Every line below that holds the string "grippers" should be copied.

______

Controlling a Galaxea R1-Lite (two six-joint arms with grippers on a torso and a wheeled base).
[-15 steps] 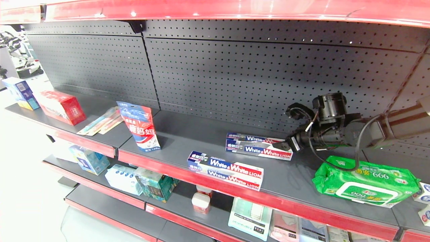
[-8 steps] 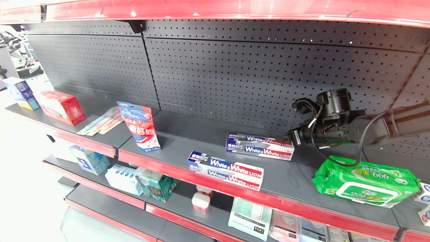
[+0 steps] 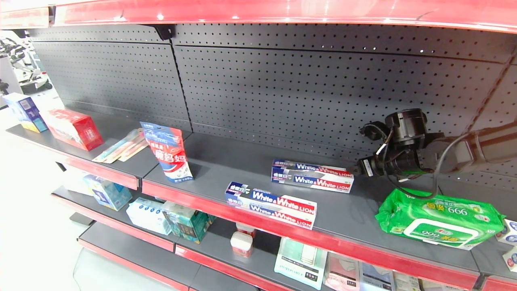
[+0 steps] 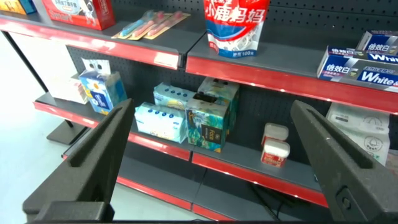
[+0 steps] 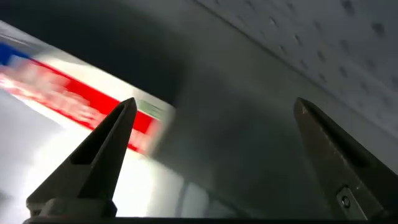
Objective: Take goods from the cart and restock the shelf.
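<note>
Two toothpaste boxes lie on the grey shelf [image 3: 226, 161]: one at the back [image 3: 312, 176], one at the front edge [image 3: 271, 204]. My right gripper [image 3: 357, 169] hovers just off the right end of the rear box, open and empty. In the right wrist view the gripper [image 5: 214, 124] has its fingers spread wide, with the end of that toothpaste box [image 5: 68, 99] lying ahead of them and apart from them. My left gripper [image 4: 214, 124] is open and empty, low in front of the lower shelves.
A green wipes pack [image 3: 440, 216] lies under my right arm. To the left stand a red-blue pouch [image 3: 167, 151], toothbrushes [image 3: 121, 147], a red box [image 3: 72, 129] and a blue box [image 3: 24, 111]. Tissue packs [image 4: 161, 118] and small jars [image 4: 273, 146] fill the shelf below. Pegboard backs the shelf.
My right gripper has drawn back to the right and slightly up, off the right end of the rear toothpaste box, which stays on the shelf.
</note>
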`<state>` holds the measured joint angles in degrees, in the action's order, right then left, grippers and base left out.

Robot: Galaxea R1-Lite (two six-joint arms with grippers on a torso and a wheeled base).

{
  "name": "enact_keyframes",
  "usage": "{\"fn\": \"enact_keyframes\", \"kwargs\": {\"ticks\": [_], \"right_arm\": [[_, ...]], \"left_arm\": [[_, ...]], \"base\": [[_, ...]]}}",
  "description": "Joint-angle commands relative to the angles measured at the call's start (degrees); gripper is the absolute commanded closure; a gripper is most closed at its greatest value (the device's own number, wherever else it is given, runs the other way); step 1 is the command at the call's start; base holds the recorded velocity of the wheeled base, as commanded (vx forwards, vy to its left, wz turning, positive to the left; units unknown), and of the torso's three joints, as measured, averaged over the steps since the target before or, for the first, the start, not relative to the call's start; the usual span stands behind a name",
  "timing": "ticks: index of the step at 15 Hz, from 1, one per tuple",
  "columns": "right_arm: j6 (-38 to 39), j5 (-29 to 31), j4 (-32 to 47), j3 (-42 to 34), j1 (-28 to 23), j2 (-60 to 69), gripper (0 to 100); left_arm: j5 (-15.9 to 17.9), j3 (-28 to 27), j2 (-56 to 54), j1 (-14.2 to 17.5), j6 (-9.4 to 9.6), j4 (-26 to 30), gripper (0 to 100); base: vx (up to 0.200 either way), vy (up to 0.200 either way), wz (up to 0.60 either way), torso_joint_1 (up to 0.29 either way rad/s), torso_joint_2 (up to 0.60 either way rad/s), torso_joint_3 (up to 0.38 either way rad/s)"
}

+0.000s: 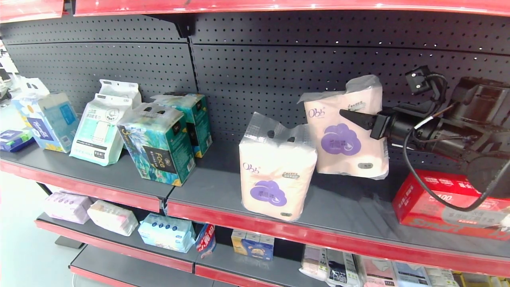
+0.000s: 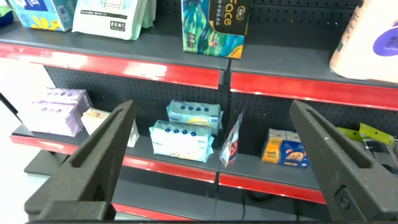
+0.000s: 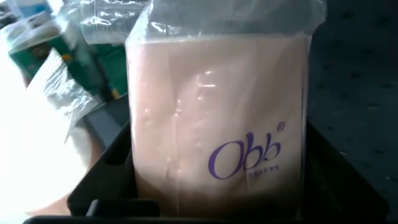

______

SOLUTION FOR THIS TASK |
Controlling a Galaxea R1-Lite (two six-joint arms with grippers on a torso and a wheeled base).
`<state>` holds the measured joint angles in degrees, in the action's order, right then left, grippers and base left out.
Robot: Galaxea R1-Lite (two six-joint arms with grippers on a torso and a wheeled base).

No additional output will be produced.